I've complied apache with suexec.

Now, how to set httpd.conf to get customer website run cgi script like php in safemode.

Thanks

I don't quite follow your question here. Are you having trouble running a cgi script under suexec?

-Dan

Thaks Dan.
I've no problem with run normal CGI script.

but on my customer, he can write .cgi to read other content file in other website. so, we need to protect it.

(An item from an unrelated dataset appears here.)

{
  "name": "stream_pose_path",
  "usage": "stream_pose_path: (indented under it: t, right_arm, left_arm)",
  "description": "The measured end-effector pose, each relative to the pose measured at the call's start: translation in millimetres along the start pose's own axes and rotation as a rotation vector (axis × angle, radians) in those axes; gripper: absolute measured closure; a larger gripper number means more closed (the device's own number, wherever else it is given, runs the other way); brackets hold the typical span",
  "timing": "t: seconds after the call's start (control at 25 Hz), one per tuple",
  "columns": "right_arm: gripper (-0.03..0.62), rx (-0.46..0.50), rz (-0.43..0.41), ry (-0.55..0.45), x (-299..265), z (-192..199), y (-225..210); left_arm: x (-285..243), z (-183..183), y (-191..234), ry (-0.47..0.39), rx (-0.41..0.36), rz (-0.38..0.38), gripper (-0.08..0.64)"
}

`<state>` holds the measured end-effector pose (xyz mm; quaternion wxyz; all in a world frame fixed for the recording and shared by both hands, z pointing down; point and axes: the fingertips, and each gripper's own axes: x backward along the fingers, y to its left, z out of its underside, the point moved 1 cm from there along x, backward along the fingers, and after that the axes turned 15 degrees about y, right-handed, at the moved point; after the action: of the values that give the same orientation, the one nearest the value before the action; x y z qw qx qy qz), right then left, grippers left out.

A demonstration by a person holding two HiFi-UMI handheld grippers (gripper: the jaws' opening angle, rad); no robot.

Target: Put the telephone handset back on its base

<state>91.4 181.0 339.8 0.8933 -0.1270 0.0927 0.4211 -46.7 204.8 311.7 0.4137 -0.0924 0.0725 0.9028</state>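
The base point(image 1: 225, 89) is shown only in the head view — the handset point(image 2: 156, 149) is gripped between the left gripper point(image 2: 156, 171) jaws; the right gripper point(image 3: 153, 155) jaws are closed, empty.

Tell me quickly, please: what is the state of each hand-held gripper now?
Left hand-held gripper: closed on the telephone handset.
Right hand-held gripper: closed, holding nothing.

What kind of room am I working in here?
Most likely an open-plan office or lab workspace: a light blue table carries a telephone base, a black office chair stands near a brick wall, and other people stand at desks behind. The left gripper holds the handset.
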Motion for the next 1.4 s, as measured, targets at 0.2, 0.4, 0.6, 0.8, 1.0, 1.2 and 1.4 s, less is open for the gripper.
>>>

Thanks again for your post.

Ahhh.
That is not something to be solved by suexec. That would be due to permissions of your user directories. There has been quite a bit of discussion on this subject here in the past, with some good pointers. Do a search for 'security permissions' or something similar, and I'm sure you will find tons of help.

-Dan

Seems to me like if the CGI script was running as the same user as the webserver runs as, that it would be able to read other user's documents, even if the permissions were set up correctly.

suexec and permissions will solve the CGI problem on a shared apache server.

After you've compiled with suexec, you need to actually specify the user and group in the virtual host directives, and make sure that apache is starting with suexec. You can do this by just looking at your error log for this:

suEXEC mechanism enabled

If you don't see that, then you may have something configured incorrectly.

Thanks bitserve.

could u post a sample of virtualhost directive for user and group?

You just need to add:

User username
Group groupname

-Dan

Thanks

i've added user, group as you posted.

but the cgi of other site still can read content of all sites in shared hosting, still read system unix file.

How to do next.

Like I stated before, this is a permissions issue, not a suexec issue. If your users have read permissions in another directory, then they can execute scripts within their own directories, that can look elsewhere.

-Dan

the script can read any directory even mod 755

can we protect it?

Hi,

Try these, its taken from a thread discussing about securing users' home directories. If I'm not mistaken, tim_greer suggested something like this:

Set Apache to run as user "apache" and the group as "www" or something.

Add that group (www) and do:

chmod 711 /home
chmod 750 /home/username
chown username.www /home/username

(no need to set the GID on any other file or directory, other than the main/parent useraccount directory, btw. So don't do that recursively or with any other file or dir.)

This will prevent your customers snooping around in other people directories.

Later.
Joe

Also, you need to disable Option FollowSymLinks, and optionally replace it by SymLinksIfOwnerMatch. Otherwise a user can use symlinks to read other users' files.

Originally posted by mancu
Thanks

i've added user, group as you posted.

but the cgi of other site still can read content of all sites in shared hosting, still read system unix file.

How to do next.

I don't know how dan guessed that even when your suexec was configured correctly that you're permissions were all haywire, but he did. Way to go dan!

Do what joe suggested to stop users from reading eachother's files.

Those "system unix files" that you don't want them to view you need to go through and change the permissions on each one so that others can't read them. I'd start with the /var/log directory, which should be safe to just modify the perms on all of them.

chmod o-xrw -R /var/log

After that, you might want to go through each file one at a time and decide if it's safe or not. You could also take your chances and run a hardening script like bastille. Still, the best way is to go through each directory and if the user doesn't need access, take it away.